Spring is finally here and with it comes the warm sun, balmy breezes, and bright evenings that extend past 9pm. As with any season, the Dutch have adapted to make the most of it and that includes bringing the natural freshness of the outdoors inside. So how exactly do they make their homes feel like an outdoor retreat?
Keep windows open
First things first, open as many windows as you possibly can. This is a simple and obvious method but you want to get as much air in as possible. This means opening every window and not just one. With more windows, you can penetrate the areas of your house that have none. Our shower room is windowless and benefits from the constant flow of air throughout the house. With a window open in the living room and two in the bedroom, the air flow is able to travel all day long. Just make sure to brace the doors with a door stopper if it’s windy.
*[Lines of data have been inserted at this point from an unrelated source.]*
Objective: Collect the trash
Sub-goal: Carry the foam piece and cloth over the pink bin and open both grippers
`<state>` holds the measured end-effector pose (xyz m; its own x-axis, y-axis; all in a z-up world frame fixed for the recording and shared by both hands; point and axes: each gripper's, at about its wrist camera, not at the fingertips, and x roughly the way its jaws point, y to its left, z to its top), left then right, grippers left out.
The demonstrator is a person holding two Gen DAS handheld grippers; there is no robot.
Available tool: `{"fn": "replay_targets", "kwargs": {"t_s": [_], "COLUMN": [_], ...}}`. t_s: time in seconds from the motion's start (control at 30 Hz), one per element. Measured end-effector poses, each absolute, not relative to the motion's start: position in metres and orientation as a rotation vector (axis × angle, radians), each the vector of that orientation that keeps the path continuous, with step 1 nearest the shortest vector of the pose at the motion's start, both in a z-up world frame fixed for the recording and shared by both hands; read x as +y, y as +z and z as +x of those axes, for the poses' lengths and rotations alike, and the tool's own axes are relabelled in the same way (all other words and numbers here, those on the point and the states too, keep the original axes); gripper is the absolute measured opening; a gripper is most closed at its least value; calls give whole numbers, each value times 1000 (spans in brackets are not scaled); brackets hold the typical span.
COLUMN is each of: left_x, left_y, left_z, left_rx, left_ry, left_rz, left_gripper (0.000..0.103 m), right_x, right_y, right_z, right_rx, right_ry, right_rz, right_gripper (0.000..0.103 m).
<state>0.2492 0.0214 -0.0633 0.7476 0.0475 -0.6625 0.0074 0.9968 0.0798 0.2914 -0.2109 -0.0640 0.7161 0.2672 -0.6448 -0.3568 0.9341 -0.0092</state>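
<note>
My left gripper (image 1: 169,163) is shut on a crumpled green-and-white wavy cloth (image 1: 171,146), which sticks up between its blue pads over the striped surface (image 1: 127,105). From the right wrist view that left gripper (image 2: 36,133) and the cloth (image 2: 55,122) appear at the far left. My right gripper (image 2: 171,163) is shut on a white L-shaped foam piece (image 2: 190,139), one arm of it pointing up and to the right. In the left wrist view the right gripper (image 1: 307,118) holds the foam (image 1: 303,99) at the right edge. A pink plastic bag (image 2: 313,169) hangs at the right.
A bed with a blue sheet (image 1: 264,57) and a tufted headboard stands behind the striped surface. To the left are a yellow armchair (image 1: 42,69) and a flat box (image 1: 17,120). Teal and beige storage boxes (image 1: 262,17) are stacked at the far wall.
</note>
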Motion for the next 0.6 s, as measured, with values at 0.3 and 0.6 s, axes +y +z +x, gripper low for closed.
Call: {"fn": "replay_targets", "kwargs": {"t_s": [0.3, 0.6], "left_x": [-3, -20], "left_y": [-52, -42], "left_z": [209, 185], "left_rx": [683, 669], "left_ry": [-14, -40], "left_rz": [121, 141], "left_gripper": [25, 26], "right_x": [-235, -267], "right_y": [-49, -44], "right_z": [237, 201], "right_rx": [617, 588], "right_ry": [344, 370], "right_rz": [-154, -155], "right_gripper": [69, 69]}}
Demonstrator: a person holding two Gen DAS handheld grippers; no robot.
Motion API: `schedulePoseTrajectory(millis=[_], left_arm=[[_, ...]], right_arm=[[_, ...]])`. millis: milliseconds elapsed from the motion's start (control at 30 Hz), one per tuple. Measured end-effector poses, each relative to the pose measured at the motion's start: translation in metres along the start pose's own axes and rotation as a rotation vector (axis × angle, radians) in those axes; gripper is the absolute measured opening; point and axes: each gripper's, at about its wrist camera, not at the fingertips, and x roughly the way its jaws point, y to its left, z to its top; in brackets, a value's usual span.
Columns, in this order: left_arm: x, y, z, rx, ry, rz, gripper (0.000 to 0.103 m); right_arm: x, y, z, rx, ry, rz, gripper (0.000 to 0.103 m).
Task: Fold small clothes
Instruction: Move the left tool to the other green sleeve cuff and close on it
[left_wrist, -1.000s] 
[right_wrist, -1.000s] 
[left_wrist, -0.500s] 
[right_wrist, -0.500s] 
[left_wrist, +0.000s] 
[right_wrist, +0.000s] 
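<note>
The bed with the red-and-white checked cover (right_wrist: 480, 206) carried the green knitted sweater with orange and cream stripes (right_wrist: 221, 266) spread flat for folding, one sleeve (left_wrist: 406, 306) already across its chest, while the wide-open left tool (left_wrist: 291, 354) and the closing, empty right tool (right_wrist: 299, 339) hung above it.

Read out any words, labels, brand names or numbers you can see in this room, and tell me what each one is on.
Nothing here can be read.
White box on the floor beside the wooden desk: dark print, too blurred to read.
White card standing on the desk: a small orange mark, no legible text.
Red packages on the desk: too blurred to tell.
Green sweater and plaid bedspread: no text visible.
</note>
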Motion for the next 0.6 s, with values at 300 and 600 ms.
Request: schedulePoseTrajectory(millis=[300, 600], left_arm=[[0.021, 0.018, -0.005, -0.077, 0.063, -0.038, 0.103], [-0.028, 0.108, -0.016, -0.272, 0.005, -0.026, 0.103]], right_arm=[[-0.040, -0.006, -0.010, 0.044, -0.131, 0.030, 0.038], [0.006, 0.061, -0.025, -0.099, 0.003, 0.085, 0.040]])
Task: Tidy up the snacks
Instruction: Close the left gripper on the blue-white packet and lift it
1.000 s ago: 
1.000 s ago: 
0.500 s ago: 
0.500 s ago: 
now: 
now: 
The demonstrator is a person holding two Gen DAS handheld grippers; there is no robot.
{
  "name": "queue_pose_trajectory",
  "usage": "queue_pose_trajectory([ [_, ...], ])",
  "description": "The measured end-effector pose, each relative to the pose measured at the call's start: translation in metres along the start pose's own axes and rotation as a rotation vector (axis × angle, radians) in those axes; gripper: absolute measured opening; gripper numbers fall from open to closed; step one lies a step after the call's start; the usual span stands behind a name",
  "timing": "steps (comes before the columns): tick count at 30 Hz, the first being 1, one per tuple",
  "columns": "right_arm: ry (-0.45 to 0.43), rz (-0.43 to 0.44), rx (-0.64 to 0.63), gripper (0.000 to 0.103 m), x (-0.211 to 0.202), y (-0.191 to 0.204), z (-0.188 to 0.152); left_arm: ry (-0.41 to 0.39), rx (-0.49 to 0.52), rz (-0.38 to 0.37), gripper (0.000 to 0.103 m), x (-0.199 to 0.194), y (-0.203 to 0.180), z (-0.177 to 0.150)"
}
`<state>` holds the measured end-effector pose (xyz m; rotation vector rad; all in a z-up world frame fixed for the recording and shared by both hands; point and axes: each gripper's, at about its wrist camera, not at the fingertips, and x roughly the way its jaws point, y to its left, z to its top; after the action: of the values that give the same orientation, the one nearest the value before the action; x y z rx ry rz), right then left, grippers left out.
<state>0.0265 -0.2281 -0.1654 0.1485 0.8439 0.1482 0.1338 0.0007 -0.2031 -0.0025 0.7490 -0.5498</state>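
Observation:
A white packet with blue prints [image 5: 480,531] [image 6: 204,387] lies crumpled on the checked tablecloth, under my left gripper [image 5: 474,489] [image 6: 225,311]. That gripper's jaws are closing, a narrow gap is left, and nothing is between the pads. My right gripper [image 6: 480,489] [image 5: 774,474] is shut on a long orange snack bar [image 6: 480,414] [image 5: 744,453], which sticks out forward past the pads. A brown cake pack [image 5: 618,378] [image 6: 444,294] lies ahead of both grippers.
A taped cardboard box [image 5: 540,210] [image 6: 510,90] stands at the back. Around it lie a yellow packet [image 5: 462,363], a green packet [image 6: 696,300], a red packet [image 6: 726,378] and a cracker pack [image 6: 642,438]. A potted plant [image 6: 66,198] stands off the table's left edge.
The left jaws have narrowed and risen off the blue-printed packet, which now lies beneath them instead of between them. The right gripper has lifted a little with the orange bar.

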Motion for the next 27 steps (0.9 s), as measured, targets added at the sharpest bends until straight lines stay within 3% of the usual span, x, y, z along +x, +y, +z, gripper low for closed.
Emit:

I can’t even tell you the amount of times we’ve had doors slam on us without warning!
Air out everything
Imagine walking through residential Amsterdam. The buildings are towering above you and the rows go on for as far as your eyes can see. Now picture most of these windows with blankets and pillows hanging outside of them. The window frame and a half closed window are the only things holding these sheets in place. Strange to think about isn’t it? Not for the Dutch. When I first saw this in practice I thought it was an eccentric habit of our neighbor. However, the longer I live here, the more often I see it. The Dutch air out their bedding via their windows. The sun and fresh air allow the sheets to smell dryer fresh. Since the Dutch are so eco-friendly, this is a natural alternative to using the dryer between washes.
Organize and minimize
I have yet to see a Dutch house filled to the brim with trinkets. In America, when I used to work for a real estate agent, I had to go into homes and photograph the state of them. More often than not, I found useless items everywhere. The Dutch are super organized and everything has a place. Even the most cluttered spices pantry looks like something that could be photographed in a home magazine. If you keep everything organized (most of the time) it allows you a sense of being clutter-free in your household.
Decorate with purpose
Since the Dutch always keep their windows open, they decorate with symmetry. If there are three windows, they use the same plants and same statues in all three. Many Dutch houses look like dollhouses at first glance because of the attention to detail. Keeping a house looking aesthetically pleasing is no easy task though. It takes skill and an eye for decor. However if you’re able to slowly learn how to do it and maintain it, the idea you’re living in a well decorated home will give you less to worry about. When in doubt, do as the Dutch do. Decorate in pairs and use low priced plants so if they die, you can just replace them (I learned this tidbit from my tutor. Apparently the Dutch use cheaper plants on windowsills just in case)! You’ll also enjoy spending time in a well maintained space!
Keep high energy
One thing I’ve noticed about the Dutch is that they love bright colors. Muted tones are appreciated but a splash of red or yellow can bring life to a room. I’ve seen orange sofas and even red carpets. While such bolds colors are too much of a commitment for most of us, think in smaller terms. Decide on what colors energize you and place samples of that color around your house in well loved areas. It won’t be as overwhelming as owning an orange couch and you’ll always feel excited to see it.